I had about 18 watts of desk lamp PC light on a 2 gallon tank, about 6 inches above the water, and it was low light. I used Excel for carbon and EI dosing. My plants grew, but very slowly. So, on the larger tank you have, 18 watts would likely be too low to have much luck with HC.


----------



## mikenas102 (Feb 8, 2006)

HC would probably grow up toward the light, if it grew at all, in that low light. If you like crypts you could try a foreground of crypt parva. It's the smallest of the crypts and can be used to make a nice foreground.


----------



## houseofcards (Feb 16, 2005)

I wouldn't bother with it. As the others said, it might grow but you probably won't get the effect your looking for. You could just cover some rocks with riccia and it would make a very nice grass foreground. I am growing it quite easily with 18w on a 5g using excel and EI.


----------



## mikenas102 (Feb 8, 2006)

You could try doing something like this with flame moss on mesh although it takes a long time to get this much flame moss.


----------



## styderman (Jul 1, 2007)

I wouldn't reccommend it. I personally use 130w on a 20L with pressurized CO2. It still grows slow. I use excel too.


----------



## voshod (Mar 22, 2007)

Thanks for your replies, everyone ! I very much appreciate your personal experiences !

I just found a 36W fixture that will fit over my 30C cube (7 gallon), so I can try 36 watts over this tank. I am guessing this would be enough for HC.

By the way, if anyone is looking for a good fixture for 7 gallon - there is nice 12" 36W Aqualight fixture. It only comes with 50/50 bulbs, but Coralife sells 10K replacement bulbs for that fixture.


----------



## voshod (Mar 22, 2007)

mikenas102,

Although I personally don't quite like moss, I have to say that carpet looks awsome !!! How long did it take to fill in like this ?


----------



## mikenas102 (Feb 8, 2006)

It really depends on how much you start with. I started with a small amount, barely enough to cover a 2X2 section, and it came from overseas so it wasn't in the best shape. I would estimate that's about 6-8 months worth of growth and repeated propagation. I've since become good at growing this moss and can do it a little quicker now.


----------



## Finch_man (Dec 15, 2006)

I have 9 watts over a 2.5 gallon with excel grows pretty slow, with no algae and looks pretty good to.


----------



## ed seeley (Dec 1, 2006)

mikenas102 said:


> It really depends on how much you start with. I started with a small amount, barely enough to cover a 2X2 section, and it came from overseas so it wasn't in the best shape. I would estimate that's about 6-8 months worth of growth and repeated propagation. I've since become good at growing this moss and can do it a little quicker now.

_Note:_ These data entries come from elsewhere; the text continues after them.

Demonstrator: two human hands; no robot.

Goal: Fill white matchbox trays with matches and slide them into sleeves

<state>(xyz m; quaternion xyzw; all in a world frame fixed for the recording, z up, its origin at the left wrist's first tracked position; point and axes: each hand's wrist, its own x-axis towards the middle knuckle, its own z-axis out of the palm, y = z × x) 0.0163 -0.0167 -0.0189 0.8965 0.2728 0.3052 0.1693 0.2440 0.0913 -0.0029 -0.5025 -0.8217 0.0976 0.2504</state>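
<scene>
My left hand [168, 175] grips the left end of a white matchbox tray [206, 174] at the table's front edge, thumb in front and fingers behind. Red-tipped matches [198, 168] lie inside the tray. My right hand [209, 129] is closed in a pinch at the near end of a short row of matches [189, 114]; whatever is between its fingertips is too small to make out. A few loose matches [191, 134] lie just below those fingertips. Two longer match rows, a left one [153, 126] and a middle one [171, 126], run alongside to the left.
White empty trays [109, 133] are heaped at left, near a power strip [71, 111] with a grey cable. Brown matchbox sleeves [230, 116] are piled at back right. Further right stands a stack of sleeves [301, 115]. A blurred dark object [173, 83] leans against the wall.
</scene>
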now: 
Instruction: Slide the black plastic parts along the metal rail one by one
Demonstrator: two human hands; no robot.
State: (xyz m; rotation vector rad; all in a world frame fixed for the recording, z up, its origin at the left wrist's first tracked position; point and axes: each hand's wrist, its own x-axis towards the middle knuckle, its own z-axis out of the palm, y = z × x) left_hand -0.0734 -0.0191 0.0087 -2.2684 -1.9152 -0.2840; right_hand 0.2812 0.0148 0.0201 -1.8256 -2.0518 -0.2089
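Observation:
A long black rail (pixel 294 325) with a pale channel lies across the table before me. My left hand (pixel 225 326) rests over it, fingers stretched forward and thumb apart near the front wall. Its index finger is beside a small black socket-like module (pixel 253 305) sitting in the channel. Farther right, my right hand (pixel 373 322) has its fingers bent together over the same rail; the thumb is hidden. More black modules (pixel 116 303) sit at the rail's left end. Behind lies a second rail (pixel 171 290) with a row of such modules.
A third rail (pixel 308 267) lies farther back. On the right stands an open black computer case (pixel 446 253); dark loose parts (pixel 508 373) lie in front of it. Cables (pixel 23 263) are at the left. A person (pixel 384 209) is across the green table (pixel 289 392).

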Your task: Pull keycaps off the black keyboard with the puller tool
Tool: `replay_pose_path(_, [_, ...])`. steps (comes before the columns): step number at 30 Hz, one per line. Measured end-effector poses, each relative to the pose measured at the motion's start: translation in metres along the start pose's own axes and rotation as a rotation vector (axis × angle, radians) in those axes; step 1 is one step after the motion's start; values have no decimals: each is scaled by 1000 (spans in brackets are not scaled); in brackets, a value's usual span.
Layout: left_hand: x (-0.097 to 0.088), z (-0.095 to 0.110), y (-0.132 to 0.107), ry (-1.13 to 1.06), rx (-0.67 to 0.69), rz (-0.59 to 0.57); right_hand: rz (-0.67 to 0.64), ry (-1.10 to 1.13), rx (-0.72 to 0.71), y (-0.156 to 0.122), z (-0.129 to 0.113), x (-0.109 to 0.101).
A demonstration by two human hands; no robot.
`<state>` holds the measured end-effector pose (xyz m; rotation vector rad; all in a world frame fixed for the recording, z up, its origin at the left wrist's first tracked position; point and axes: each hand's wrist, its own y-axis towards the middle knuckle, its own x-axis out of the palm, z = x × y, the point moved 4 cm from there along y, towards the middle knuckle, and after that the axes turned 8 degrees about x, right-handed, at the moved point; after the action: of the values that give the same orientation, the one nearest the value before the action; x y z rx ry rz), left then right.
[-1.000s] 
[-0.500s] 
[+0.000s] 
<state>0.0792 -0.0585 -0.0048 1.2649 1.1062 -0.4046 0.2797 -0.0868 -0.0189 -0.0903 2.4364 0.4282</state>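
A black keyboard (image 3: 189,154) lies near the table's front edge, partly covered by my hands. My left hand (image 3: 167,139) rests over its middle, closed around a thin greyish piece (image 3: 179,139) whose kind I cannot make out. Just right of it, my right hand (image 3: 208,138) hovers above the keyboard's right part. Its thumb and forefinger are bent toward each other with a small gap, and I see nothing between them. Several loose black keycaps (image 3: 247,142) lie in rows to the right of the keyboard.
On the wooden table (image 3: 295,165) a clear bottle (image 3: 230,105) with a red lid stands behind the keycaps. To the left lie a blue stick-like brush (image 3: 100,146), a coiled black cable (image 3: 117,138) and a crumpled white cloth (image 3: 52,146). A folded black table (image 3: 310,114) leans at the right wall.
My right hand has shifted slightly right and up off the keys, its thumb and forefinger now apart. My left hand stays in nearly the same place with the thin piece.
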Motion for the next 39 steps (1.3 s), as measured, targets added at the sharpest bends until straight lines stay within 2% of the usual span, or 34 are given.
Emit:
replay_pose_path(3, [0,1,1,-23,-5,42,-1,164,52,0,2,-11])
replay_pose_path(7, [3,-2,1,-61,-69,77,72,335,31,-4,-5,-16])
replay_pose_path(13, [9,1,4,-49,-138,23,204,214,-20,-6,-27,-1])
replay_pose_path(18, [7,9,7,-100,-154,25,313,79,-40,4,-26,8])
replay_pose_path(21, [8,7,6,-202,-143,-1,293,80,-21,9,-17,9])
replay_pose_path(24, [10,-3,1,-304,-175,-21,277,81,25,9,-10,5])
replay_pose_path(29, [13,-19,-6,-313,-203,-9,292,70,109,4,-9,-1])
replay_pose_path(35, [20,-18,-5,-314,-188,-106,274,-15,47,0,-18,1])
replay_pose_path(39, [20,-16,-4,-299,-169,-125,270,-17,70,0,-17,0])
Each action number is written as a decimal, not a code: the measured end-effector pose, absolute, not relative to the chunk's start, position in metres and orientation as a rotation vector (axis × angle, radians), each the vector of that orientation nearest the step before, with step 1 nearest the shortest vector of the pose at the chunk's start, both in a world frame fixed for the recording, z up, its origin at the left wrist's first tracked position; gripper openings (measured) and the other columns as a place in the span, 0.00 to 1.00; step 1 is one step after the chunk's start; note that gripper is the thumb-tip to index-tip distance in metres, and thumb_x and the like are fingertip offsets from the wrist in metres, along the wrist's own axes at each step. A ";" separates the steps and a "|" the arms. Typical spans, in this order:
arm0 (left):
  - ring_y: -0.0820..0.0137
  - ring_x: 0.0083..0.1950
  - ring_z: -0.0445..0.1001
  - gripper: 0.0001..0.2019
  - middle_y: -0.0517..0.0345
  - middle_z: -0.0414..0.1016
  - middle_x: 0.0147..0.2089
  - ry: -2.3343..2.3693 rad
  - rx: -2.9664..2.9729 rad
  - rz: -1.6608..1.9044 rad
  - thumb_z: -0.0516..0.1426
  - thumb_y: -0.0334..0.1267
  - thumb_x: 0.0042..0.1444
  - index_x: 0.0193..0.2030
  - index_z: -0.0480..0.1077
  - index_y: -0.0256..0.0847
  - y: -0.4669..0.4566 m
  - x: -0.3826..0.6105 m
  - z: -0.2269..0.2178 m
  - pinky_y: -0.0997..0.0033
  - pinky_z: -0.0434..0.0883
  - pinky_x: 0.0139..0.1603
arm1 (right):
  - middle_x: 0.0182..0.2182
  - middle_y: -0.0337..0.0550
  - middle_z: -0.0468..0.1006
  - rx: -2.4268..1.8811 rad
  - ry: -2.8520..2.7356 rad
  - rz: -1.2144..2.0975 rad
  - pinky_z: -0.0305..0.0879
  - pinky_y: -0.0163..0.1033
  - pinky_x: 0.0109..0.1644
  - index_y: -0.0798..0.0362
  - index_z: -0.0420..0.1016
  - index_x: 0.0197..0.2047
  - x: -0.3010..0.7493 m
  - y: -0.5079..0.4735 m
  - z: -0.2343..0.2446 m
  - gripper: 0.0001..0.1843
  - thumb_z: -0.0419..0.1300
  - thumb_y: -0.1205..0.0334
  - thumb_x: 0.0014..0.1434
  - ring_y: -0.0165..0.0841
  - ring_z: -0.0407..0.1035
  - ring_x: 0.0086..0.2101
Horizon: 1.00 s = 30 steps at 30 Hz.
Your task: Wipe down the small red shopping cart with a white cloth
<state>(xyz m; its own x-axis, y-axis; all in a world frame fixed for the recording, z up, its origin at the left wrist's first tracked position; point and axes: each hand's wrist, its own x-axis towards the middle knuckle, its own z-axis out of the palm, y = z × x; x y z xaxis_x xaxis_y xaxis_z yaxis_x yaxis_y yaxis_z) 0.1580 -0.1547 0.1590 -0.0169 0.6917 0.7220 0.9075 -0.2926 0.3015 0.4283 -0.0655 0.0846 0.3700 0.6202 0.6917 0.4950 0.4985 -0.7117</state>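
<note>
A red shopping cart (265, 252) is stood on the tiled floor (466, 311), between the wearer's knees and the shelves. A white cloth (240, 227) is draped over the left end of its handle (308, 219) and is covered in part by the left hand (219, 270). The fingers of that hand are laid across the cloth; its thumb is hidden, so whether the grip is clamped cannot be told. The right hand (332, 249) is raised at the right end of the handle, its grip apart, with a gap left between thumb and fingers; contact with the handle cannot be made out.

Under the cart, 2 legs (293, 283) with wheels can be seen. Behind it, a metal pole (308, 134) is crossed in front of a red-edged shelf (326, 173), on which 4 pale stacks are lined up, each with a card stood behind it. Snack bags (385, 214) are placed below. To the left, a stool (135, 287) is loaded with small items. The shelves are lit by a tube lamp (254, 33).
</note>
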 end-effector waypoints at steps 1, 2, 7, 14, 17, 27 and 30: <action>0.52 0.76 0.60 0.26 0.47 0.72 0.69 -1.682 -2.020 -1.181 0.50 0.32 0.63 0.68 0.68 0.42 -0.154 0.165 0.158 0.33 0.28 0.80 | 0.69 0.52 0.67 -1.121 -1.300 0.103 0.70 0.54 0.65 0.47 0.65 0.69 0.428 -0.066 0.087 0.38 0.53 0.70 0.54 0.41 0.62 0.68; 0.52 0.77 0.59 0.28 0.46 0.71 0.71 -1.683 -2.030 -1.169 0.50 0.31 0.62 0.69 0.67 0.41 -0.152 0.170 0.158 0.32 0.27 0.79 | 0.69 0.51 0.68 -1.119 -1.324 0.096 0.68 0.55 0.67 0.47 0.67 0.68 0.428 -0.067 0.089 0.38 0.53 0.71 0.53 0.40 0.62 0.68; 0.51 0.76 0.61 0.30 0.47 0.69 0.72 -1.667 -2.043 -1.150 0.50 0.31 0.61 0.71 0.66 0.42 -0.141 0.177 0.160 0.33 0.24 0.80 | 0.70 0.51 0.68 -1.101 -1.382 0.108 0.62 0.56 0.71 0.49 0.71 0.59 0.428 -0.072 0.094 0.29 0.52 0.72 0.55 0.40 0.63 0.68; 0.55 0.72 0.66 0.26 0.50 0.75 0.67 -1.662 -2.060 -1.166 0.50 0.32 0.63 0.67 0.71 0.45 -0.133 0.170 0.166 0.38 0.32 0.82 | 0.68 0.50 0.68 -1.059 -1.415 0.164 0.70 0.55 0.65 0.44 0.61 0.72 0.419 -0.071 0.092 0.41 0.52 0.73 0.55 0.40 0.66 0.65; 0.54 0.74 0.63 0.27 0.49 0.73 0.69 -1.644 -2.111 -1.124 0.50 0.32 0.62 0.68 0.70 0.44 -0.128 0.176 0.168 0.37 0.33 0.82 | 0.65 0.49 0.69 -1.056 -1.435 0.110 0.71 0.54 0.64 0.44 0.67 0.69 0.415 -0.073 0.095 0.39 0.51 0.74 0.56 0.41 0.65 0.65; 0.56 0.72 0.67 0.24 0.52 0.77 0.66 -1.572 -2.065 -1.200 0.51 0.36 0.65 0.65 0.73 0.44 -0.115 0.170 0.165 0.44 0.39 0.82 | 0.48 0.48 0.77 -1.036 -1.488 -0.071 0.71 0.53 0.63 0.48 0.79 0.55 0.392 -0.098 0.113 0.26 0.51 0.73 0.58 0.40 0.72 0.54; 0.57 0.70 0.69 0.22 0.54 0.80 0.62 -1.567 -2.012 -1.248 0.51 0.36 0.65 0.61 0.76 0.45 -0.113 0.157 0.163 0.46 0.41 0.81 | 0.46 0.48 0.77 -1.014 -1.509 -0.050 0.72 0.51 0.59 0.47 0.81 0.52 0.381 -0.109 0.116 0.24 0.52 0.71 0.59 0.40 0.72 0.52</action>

Sorry to hijack but can you share your tips? I've just got some flame moss and would like to bulk it up ASAP!


----------



## mikenas102 (Feb 8, 2006)

Don't wait forever to propagate it. Once it reaches an inch thin it out and tie it to another piece to start growing. Don't use too much or bunch it up too much when you tie it down because once it reaches a height of about an inch new shoots will thicken up the bottom. If you already have it too thick down there the bottoms will just brown out. It seems to prefer good current over slower current. Like most mosses, the cooler the water the better. I use both CO2 and Excel and as with most plants more light=faster growth. In my opinion frequent water changes (2-3 a week) will speed the growth more than any ferts you can put in it.


----------



## ed seeley (Dec 1, 2006)

Cheers! I will try those methods with the flame and stringy moss I have recently been sent! Thank-you!


----------



## LordSul (Mar 17, 2006)

I have 45G with 45cm height, I had 2x80W Mercury vapour lamps on it, and my HC just got brown and rot away. I had macros, CO2 and Excel but nearly all of them rot away. Until I changed my lighting to 2x125W mercury vapours. Now theyre lushy green although growing slowly still.

Good luck


----------